An air of reverence in her words; she continues, musing: "I should've tagged along with Maggy when we first started the Exploration Project… Seems a bit late for Ecological to get into this now."
"Isn't she planning some expeditions to get more samples still?" Saria asks. She's standing just behind her, arms crossed for heat retention, a pillar to Muelsyse's crouched shadow. "They'd save you these sub-zero trips."
"Not the same as seeing it in situ myself," says Muelsyse, head turned slightly in reply. "This is more of a… personal project, anyway. Wouldn't be fair to impose on her what I'm looking for."
Seven hundred and fifty-three plants to replace — no, maybe more than that. She isn't sure if all of the species she'd dutifully collected in the Stellaria's vivarium over the years have remained the same or even still exist. A doubt that this expedition will hopefully address.

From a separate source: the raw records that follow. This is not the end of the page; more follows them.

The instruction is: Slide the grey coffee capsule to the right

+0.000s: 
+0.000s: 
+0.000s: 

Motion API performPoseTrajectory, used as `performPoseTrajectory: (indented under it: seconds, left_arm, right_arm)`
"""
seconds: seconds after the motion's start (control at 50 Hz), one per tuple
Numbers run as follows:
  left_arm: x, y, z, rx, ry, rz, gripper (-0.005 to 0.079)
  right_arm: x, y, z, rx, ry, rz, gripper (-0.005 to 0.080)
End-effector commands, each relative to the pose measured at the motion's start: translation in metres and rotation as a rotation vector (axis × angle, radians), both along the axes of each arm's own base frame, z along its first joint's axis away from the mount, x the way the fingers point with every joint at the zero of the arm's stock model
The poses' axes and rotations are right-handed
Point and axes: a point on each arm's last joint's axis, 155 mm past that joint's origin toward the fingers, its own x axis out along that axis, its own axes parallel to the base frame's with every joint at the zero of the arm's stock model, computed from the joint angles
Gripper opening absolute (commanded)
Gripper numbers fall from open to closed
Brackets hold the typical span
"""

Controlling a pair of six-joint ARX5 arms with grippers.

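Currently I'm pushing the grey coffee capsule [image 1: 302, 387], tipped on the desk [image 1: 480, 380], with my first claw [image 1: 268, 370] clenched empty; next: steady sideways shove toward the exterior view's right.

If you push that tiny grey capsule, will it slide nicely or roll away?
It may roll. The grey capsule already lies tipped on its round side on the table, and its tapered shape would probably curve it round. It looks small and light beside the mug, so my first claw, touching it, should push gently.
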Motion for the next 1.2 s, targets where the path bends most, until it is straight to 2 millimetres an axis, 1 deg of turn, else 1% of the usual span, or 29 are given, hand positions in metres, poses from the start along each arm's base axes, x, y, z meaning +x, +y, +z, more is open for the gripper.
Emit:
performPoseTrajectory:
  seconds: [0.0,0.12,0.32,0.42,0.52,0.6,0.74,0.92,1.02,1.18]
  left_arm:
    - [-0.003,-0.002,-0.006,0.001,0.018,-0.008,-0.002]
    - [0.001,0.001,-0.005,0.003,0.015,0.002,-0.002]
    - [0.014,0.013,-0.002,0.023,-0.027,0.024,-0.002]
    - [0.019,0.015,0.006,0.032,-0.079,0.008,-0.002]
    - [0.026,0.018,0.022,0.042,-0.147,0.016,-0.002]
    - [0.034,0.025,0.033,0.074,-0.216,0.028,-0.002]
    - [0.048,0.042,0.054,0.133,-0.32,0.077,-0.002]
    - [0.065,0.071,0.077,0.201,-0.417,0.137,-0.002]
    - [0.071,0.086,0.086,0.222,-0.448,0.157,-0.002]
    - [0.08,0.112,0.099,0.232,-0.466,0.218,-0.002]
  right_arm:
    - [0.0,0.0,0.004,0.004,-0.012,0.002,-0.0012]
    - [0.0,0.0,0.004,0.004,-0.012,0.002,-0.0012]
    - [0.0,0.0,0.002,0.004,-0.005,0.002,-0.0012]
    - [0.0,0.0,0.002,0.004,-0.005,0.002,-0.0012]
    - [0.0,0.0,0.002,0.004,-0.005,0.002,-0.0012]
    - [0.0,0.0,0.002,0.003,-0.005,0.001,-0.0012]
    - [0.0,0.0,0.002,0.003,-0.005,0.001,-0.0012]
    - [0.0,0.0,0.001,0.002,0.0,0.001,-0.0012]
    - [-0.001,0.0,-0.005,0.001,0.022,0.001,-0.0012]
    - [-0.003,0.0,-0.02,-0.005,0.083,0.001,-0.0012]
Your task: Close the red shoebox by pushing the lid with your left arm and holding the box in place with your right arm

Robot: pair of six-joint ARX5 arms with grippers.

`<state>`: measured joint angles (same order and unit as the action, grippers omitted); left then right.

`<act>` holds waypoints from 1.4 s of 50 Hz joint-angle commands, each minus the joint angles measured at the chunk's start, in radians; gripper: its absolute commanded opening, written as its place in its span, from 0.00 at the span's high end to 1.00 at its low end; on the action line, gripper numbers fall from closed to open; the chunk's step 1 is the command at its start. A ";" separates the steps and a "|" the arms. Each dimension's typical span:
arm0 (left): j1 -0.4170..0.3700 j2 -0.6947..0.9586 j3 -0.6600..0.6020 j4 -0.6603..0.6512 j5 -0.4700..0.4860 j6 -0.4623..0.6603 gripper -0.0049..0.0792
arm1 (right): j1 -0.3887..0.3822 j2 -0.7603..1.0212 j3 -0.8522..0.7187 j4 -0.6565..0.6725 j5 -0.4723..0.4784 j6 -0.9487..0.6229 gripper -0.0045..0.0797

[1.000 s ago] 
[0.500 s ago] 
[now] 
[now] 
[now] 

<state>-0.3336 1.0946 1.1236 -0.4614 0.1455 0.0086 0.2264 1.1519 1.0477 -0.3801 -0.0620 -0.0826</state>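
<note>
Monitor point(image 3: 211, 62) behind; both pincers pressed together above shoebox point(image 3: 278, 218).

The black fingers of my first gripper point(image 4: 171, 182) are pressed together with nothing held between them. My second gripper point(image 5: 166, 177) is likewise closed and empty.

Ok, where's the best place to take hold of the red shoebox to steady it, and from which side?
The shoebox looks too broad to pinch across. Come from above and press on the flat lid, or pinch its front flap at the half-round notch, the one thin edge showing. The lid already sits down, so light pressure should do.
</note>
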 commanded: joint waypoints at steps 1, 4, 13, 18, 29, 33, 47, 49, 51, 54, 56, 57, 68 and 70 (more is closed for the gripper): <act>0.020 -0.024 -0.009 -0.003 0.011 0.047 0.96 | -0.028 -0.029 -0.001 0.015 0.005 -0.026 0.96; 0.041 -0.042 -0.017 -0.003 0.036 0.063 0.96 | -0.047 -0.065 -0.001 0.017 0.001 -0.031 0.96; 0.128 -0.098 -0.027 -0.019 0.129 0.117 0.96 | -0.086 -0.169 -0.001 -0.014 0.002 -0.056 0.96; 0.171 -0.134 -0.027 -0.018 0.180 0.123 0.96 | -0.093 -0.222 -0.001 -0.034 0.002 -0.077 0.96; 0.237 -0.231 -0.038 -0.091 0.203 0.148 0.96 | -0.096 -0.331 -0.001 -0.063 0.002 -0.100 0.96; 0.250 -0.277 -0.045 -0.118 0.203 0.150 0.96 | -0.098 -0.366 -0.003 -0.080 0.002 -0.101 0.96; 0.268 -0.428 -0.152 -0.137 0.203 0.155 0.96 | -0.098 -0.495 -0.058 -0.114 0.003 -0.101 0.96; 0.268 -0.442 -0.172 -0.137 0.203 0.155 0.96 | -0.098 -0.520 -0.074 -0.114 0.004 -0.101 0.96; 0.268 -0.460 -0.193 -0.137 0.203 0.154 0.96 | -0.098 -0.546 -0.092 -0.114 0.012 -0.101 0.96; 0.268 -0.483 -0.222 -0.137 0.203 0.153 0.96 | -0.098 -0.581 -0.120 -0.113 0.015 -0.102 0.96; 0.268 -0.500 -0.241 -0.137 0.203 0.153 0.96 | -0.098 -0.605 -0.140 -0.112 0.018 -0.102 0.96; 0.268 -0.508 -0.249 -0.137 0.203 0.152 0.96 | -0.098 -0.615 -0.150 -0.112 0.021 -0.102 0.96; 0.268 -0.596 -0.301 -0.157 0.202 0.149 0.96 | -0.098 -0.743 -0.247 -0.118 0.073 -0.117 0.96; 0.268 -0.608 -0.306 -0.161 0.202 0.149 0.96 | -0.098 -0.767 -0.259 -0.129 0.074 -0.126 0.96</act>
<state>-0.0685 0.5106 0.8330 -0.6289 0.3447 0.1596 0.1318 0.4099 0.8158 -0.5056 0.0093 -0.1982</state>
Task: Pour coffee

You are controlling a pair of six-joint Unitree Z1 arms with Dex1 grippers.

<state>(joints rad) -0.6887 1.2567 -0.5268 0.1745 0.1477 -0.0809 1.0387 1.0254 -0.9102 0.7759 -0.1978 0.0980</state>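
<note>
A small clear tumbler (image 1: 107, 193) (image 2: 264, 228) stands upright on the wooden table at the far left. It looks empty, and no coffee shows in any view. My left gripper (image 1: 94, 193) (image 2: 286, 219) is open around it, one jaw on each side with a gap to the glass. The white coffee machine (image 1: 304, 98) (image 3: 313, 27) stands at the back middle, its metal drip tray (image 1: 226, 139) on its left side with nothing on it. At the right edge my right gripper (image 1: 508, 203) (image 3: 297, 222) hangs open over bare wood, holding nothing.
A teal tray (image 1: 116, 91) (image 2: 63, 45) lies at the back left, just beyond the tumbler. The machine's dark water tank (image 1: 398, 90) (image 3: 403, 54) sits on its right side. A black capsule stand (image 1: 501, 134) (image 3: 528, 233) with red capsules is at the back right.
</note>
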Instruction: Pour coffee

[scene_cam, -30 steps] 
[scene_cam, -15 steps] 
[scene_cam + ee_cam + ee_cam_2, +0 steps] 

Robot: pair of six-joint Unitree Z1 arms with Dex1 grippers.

The trip itself is more a reconnaissance than anything: no hard research deadlines to answer to, sitting nicely in the pocket of ambiguity they've been afforded after the breaching of the starpod. And given the once infallible pace of life at Rhine Lab, she might even say it's the first true holiday the two of them have had in years.
"I've braved worse conditions," she continues. "The last time I was here, our equipment wasn't quite as state-of-the-art."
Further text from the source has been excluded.